- **GIVEN RECORDS**
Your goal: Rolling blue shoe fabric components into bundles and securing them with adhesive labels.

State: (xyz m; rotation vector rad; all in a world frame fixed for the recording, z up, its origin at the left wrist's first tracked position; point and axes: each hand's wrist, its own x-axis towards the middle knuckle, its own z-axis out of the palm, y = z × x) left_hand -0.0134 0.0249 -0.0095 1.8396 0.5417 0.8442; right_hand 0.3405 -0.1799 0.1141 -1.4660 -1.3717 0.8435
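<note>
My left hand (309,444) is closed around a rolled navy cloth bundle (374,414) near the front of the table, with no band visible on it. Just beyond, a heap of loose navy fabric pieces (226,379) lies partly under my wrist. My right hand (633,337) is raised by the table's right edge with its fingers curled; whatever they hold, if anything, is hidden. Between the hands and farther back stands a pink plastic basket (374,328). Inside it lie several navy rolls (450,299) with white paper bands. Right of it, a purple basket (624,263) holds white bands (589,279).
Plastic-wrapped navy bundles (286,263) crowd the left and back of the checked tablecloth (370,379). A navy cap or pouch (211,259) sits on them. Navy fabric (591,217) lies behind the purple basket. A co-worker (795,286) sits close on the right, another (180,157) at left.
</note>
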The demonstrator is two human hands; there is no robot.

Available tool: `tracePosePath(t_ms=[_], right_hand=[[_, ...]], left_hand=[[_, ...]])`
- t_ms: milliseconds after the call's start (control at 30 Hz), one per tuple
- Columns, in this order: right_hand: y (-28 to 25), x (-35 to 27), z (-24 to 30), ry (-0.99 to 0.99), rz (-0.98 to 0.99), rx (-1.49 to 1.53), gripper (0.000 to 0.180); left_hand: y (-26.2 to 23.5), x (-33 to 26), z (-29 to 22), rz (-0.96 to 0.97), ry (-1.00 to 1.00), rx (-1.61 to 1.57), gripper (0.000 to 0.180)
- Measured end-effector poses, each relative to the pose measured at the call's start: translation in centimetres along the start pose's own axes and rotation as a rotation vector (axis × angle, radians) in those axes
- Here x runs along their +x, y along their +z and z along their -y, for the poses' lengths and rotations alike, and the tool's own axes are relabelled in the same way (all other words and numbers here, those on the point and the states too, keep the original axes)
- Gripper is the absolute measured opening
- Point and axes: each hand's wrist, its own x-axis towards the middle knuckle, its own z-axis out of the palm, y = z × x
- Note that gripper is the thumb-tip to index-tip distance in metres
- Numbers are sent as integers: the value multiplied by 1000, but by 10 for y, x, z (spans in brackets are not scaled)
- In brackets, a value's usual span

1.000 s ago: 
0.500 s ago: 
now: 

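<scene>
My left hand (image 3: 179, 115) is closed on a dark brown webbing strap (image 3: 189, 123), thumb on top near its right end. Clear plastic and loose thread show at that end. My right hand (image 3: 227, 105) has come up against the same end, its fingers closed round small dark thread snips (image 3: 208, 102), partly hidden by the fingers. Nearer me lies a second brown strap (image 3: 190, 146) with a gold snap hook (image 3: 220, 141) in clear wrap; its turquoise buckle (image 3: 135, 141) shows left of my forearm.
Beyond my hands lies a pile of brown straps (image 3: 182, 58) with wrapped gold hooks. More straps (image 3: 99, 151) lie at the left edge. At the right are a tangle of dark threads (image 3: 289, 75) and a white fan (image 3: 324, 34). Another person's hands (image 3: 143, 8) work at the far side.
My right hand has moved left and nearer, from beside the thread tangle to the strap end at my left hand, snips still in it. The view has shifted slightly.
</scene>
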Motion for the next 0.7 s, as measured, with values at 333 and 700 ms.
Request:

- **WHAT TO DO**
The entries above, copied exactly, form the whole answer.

- **TASK RESPONSE**
Your goal: Rolling blue shoe fabric components into bundles and securing them with adhesive labels.

State: (xyz m; rotation vector rad; all in a world frame fixed for the recording, z up, its origin at the left wrist's first tracked position; point and axes: each hand's wrist, its own x-axis towards the middle knuckle, its own z-axis out of the palm, y = z × x) left_hand -0.0134 0.0249 -0.0095 1.8396 0.5417 0.8442; right_hand 0.3405 -0.1799 0.1141 -1.4660 -1.3717 0.8435
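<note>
My left hand (309,444) is closed around a rolled navy cloth bundle (374,414) near the front of the table, with no band visible on it. Just beyond, a heap of loose navy fabric pieces (226,379) lies partly under my wrist. My right hand (633,337) is raised by the table's right edge with its fingers curled; whatever they hold, if anything, is hidden. Between the hands and farther back stands a pink plastic basket (374,328). Inside it lie several navy rolls (450,299) with white paper bands. Right of it, a purple basket (624,263) holds white bands (589,279).
Plastic-wrapped navy bundles (286,263) crowd the left and back of the checked tablecloth (370,379). A navy cap or pouch (211,259) sits on them. Navy fabric (591,217) lies behind the purple basket. A co-worker (795,286) sits close on the right, another (180,157) at left.
</note>
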The demonstrator is two human hands; there is no robot.

Available tool: `tracePosePath(t_ms=[_], right_hand=[[_, ...]], left_hand=[[_, ...]])`
- t_ms: milliseconds after the call's start (control at 30 Hz), one per tuple
- Columns, in this order: right_hand: y (-28 to 25), x (-35 to 27), z (-24 to 30), ry (-0.99 to 0.99), rz (-0.98 to 0.99), rx (-1.49 to 1.53), gripper (0.000 to 0.180); left_hand: y (-26.2 to 23.5), x (-33 to 26), z (-29 to 22), rz (-0.96 to 0.97), ry (-1.00 to 1.00), rx (-1.61 to 1.57), gripper (0.000 to 0.180)
- Measured end-effector poses, each relative to the pose measured at the call's start: translation in centimetres along the start pose's own axes and rotation as a rotation vector (axis × angle, radians) in those axes
- Here x runs along their +x, y along their +z and z along their -y, for the poses' lengths and rotations alike, and the tool's own axes are relabelled in the same way (all other words and numbers here, those on the point and the states too, keep the original axes)
- Gripper is the absolute measured opening
- Point and axes: each hand's wrist, its own x-axis towards the middle knuckle, its own z-axis out of the palm, y = z × x
- Note that gripper is the thumb-tip to index-tip distance in metres
- Numbers are sent as integers: the value multiplied by 1000, but by 10 for y, x, z (spans in brackets are not scaled)
- In brackets, a value's usual span

1.000 s ago: 
0.500 s ago: 
now: 

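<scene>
My left hand (image 3: 179, 115) is closed on a dark brown webbing strap (image 3: 189, 123), thumb on top near its right end. Clear plastic and loose thread show at that end. My right hand (image 3: 227, 105) has come up against the same end, its fingers closed round small dark thread snips (image 3: 208, 102), partly hidden by the fingers. Nearer me lies a second brown strap (image 3: 190, 146) with a gold snap hook (image 3: 220, 141) in clear wrap; its turquoise buckle (image 3: 135, 141) shows left of my forearm.
Beyond my hands lies a pile of brown straps (image 3: 182, 58) with wrapped gold hooks. More straps (image 3: 99, 151) lie at the left edge. At the right are a tangle of dark threads (image 3: 289, 75) and a white fan (image 3: 324, 34). Another person's hands (image 3: 143, 8) work at the far side.
My right hand has moved left and nearer, from beside the thread tangle to the strap end at my left hand, snips still in it. The view has shifted slightly.
</scene>
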Motion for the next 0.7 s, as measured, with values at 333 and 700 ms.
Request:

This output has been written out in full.